I was 30 when I felt it.
I’d spent the last decade working late hours in highly demanding corporate roles. When I got home, I’d focus on my personal business importing goods from India instead of sleeping. There wasn’t time for sleep.
When I wasn’t working, I was probably partying. The chances of that grew after I’d left marketing for a role in IT, in which I supported post-graduate students from across the world. Once they’d finished their work, they would look for someone to help them celebrate. That someone would always be me.
My fridge was filled with drink mixers, my freezer with ice cream, and my stomach with alcohol and takeaway.
And then I felt it.
As the chilling Melbourne winter set in, a coursing pain surged through my knees. I knew the signs. I’d seen them in the elders of my family. Arthritis.
I needed a solution, some way to avoid the terrible experiences I had watched others suffer through because of the condition, but I didn’t know what that solution was. Of course, everyone was quick to offer their advice on a remedy, but none of them felt right. Not until a trusted friend suggested I try yoga.
Honestly, I thought anyone who practised yoga was probably crazy, but I decided to give it a go at a newly opened school nearby. I figured that since it was new, it probably wouldn’t be busy. Therefore, when I inevitably embarrassed myself, only a few people should be there to witness it…right?
During that session, I died, and was born anew. No, I was not flexible. Yes, I struggled to perform the postures. But the sensation that came from releasing years of built up stress and tension resonated within me like nothing ever had before.
When the class ended, I approached my teacher and asked “how often can I do this?”
“Every day”, was his reply.
And so I did, attending class five mornings a week, and on any night I was free. I was hooked.
As I developed my skills, I longed to expand my horizons. I now knew how I could help myself through yoga, but how could I help others?
For the next three years, I studied as a a full-time apprentice at the Yoga Arts Academy. During that time, I worked hands-on with a range of people with various backgrounds, abilities, and expectations. Today, some yoga teacher training courses are as short as three weeks, making me one of the fortunate few to have this kind of chance to grow in a training role. Leading classes of up to 30 students, I learnt how to verbally describe postures rather than demonstrate physically, in order to help my students discover the process of forming these postures themselves, rather than simply trying to emulate me. Such a skill would become integral to the future of my teaching.
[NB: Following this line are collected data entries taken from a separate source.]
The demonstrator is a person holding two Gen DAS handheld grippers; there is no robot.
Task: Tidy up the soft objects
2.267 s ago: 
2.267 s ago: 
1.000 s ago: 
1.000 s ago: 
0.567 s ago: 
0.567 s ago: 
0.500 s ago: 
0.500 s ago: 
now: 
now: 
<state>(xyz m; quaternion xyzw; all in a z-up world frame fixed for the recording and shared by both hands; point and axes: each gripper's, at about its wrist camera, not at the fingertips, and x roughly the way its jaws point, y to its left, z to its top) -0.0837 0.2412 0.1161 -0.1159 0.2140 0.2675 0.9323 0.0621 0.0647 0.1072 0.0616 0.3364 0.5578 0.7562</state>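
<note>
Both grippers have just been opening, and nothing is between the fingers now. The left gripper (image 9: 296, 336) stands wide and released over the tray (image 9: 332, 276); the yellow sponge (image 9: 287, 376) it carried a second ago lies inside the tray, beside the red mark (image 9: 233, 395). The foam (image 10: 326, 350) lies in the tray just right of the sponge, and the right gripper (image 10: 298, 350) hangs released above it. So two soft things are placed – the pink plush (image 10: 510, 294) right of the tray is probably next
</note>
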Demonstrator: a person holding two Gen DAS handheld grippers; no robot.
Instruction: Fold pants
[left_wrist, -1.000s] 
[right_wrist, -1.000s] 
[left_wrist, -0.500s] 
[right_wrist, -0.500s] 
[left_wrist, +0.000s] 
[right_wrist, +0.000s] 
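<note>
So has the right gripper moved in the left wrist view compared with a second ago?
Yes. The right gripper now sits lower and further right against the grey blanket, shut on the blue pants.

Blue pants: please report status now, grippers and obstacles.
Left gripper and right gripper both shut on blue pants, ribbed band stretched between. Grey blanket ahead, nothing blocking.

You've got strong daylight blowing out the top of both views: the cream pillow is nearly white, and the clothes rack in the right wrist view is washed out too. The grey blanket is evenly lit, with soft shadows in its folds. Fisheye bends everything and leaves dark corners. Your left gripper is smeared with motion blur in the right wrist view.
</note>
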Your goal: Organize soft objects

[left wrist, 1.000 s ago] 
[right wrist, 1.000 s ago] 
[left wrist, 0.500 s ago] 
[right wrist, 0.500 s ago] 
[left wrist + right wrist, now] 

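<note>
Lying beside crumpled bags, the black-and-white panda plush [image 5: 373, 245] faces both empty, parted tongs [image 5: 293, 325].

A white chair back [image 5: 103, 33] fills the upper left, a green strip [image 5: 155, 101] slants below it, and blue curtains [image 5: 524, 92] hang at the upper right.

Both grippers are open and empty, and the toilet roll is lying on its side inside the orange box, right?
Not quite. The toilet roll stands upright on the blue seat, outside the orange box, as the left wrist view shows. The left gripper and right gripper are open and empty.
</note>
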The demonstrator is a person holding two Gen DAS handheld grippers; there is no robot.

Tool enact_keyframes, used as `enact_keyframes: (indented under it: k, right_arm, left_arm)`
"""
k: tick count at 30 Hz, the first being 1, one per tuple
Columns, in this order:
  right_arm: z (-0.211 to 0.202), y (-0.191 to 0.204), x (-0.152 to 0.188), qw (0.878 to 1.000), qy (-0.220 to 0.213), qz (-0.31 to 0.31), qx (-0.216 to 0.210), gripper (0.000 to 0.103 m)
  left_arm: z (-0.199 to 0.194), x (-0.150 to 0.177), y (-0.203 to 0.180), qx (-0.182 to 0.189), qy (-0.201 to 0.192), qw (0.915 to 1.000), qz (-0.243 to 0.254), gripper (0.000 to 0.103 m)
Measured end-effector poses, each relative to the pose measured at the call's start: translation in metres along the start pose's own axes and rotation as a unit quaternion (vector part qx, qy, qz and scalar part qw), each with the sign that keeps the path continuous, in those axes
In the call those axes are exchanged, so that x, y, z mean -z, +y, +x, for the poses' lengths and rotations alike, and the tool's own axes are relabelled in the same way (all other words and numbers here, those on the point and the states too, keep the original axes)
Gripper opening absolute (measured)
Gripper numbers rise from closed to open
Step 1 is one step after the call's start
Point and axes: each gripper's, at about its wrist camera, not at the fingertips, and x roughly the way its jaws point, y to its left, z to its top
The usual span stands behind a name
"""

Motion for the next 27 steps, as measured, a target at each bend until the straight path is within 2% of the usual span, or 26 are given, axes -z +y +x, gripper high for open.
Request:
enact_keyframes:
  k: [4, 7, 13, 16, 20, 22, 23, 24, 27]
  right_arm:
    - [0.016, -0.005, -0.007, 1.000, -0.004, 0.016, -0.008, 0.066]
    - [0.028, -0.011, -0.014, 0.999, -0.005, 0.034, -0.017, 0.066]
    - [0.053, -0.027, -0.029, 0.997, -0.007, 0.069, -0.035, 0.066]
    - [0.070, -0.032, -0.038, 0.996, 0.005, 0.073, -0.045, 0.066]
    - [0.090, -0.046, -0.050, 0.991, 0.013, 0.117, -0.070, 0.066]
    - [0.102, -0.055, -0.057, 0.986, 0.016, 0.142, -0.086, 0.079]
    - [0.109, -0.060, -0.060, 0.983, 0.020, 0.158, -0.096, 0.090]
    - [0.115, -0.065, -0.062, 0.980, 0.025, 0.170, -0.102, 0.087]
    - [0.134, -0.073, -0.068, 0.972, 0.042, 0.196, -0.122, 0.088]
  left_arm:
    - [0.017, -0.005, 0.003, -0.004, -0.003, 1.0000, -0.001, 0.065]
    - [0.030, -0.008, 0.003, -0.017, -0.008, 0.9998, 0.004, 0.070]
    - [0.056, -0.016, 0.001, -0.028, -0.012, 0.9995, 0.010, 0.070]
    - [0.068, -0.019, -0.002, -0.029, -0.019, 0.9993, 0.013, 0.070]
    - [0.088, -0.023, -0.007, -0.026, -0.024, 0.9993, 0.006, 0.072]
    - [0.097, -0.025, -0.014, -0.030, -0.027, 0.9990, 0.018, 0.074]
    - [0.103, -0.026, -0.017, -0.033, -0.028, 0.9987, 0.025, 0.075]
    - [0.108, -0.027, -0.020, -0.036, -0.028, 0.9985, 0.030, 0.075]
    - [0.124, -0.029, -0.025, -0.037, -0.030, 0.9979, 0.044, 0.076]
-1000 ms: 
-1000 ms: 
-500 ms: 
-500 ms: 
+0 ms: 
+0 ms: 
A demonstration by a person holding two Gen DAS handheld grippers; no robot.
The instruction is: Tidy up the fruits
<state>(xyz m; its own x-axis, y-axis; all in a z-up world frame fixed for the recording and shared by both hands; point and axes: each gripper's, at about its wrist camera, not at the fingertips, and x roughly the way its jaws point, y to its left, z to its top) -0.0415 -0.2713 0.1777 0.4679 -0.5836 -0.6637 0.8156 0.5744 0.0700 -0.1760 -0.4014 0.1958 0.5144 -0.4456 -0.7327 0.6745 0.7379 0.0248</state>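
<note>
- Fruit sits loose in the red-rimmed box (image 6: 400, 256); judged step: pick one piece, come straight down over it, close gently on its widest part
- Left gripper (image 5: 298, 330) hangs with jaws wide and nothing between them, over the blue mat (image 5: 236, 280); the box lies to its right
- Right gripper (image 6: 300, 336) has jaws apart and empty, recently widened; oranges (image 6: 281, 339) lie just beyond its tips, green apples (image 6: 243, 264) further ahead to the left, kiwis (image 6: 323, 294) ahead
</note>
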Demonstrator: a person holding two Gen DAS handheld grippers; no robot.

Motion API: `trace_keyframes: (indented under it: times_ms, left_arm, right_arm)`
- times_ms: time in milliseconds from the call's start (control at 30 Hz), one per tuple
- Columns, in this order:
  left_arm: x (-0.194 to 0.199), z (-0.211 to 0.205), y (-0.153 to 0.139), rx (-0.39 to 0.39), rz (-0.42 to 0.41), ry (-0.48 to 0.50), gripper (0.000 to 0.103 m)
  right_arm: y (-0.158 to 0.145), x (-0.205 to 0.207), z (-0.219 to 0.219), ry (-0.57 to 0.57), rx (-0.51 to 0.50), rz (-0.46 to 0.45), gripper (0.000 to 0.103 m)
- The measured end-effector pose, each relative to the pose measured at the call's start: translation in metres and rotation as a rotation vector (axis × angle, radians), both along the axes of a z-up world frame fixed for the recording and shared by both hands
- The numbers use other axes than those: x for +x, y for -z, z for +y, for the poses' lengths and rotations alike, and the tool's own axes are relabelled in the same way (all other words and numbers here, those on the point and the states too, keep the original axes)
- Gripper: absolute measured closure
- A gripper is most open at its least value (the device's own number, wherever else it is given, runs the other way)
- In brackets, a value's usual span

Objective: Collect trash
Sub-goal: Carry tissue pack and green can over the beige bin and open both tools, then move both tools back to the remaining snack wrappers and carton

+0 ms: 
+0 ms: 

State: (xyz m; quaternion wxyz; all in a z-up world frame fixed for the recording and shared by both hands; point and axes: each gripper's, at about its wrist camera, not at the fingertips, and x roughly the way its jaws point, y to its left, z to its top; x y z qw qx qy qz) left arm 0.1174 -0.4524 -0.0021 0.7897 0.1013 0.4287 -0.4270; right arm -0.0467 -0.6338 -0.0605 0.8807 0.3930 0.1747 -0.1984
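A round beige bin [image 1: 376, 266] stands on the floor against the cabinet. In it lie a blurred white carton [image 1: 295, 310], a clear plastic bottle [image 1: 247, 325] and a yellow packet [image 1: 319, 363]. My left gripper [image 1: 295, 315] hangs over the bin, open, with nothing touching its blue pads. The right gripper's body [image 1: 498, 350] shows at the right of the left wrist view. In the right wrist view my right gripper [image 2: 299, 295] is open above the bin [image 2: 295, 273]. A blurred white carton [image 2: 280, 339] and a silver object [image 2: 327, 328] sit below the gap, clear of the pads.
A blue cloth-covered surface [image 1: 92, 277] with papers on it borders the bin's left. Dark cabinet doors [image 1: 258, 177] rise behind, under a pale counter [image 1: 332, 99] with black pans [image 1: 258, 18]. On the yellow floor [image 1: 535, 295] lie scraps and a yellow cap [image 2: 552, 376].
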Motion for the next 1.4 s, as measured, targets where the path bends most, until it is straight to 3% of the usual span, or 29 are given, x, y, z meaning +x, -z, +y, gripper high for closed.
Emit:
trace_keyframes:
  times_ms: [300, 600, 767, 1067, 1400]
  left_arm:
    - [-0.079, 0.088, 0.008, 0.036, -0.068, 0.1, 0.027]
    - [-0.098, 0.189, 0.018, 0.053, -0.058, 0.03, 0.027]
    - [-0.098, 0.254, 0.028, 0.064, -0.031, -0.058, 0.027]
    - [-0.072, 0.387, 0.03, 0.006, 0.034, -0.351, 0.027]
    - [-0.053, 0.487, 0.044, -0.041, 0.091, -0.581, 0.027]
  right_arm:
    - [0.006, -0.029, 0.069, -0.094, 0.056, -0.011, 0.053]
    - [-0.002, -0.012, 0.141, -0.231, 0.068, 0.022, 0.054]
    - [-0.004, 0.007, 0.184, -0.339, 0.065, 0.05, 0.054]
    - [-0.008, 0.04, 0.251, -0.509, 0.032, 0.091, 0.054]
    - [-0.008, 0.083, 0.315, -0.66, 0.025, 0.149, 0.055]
My work took me around the world. Though I wasn’t a fan of travelling, the experience was invaluable. Visiting Tanzania, and holding workshops for lawyers on the Rwandan Genocide Criminal Tribunal, was unforgettable. Few things in life have brought me as much gratification as my time there, doing my small part to ease the burden of those people.
In July of 2010, it was time to go my own way. I moved to Brisbane, and established The Yoga Raj the following year.
In the process, the form of yoga I was teaching evolved, and began to attract a specific kind of student – people like myself. Or, more accurately, people like my former self. Lawyers, bankers, marketers, doctors; people shouldering immense tension and searching for relief in yoga.
I had the unique potential to provide this relief not only because I had experienced what they were going through, but also because of my ability to nurture and articulate. Rather than the new-age speak usually associated with yoga, I instructed them on their level with humour and sincerity, stimulating their minds in a way that allowed me to take them to greater heights in consciousness and skilful living.
My ability to communicate was what made the transition to online classes so easy…even if, at first, I was uncertain about the idea.
One of my students had come to me at the end of a meditation class. She told me that her mother, who lived in Canada, was looking for someone to instruct her in meditation, and that she’d recommended me.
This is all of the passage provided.